He looked at his father. “You knew about the desk, too.”
Inspector Queen nodded. “That’s why I was anxious to get you in on this, Ellery. This kind of extra-smart frame is up your alley, not ours.”
“I think,” Nino Importuna rasped, “I do not understand.”
“Somebody not only had it in for your brother Julio, Mr. Importuna,” Ellery said, “but apparently he’s out to do your brother Marco dirt as well. Or at least he didn’t shrink from setting Marco up for the rap, which hardly classifies him as a friend. Who hated Julio? And possibly Marco as well? Enough to murder the one and frame the other for it?”
“I already told Inspector Queen and the other police officials who’ve been here today, Mr. Queen, about Julio in that respect. I can’t even imagine it in Julio’s case. He was like a fat and frisky dog, a Saint Bernard puppy bumping into things in his play, knocking people over with his affection. He had no meanness, no wish to hurt anyone. Full of fun and jokes and good nature. Generous with money, always helping people. A pious man-”
“You’re describing a saint, Mr. Importuna,” Ellery murmured. “But his portrait in this apartment suggests that the saint did have a few weaknesses. Gambling, for one.”
“If you’re supposing that he was in financial difficulties with, say, the Mafia, or anyone in the world of violence, Mr. Queen, that would be very amusing. I assure you he was not. And if Julio had been, Marco and I would have bailed him out a hundred times over.” The soft lips were actually smiling.
“Women, for another,” Ellery said.
“Oh, yes, women,” Nino Importuna said with a shrug. “Julio had many women.
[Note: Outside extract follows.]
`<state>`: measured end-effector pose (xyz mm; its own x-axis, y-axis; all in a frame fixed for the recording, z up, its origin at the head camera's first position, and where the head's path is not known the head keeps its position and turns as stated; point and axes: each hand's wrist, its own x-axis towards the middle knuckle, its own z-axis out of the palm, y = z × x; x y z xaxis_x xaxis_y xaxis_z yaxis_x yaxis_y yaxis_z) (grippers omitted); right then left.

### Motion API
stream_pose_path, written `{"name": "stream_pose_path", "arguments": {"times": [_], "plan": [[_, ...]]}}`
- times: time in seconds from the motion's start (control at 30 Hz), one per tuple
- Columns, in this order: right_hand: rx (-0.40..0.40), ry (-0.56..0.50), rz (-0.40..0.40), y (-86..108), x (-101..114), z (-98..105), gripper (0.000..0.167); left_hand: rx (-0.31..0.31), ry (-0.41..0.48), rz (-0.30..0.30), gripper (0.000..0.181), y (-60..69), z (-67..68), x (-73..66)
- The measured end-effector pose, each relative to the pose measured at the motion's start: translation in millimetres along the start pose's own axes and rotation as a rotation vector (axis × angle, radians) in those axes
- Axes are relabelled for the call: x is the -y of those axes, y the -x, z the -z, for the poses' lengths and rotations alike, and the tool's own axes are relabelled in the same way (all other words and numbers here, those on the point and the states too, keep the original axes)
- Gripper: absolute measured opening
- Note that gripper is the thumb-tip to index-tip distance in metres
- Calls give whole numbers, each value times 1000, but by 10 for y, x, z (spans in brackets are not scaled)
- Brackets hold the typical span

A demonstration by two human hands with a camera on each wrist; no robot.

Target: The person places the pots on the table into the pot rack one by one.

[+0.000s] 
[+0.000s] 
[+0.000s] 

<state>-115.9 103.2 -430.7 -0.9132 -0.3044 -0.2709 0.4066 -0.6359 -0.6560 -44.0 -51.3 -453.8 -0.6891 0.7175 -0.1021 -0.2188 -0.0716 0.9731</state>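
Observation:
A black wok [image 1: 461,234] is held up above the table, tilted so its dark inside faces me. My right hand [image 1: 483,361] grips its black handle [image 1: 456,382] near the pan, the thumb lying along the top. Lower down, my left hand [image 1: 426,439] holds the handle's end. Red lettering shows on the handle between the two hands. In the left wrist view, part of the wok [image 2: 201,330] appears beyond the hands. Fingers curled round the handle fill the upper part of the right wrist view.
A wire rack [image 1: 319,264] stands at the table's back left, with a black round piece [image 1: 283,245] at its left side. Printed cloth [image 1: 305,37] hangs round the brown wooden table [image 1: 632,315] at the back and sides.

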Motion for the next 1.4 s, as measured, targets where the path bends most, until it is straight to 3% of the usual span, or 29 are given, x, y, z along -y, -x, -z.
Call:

By the time he was finished with them, they were richer and happier.”
“Women sometimes have husbands, Mr. Importuna. Jealous ones.”
“Julio didn’t play around with married women,” the multimillionaire said sharply. “This has always been strictly forbidden in our family. The sanctity of the marriage vows was lashed into us from childhood. Julio would have been as likely to rape a nun as bed another man’s wife.”
“What about your business empire, Mr. Importuna? You three could hardly have risen to where you are without having stepped on a great many toes-without, in fact, having ruined some lives. Was Julio a saint in your business affairs, too?”
The lips lifted again. “You don’t hesitate to speak your mind, Mr. Queen, do you?”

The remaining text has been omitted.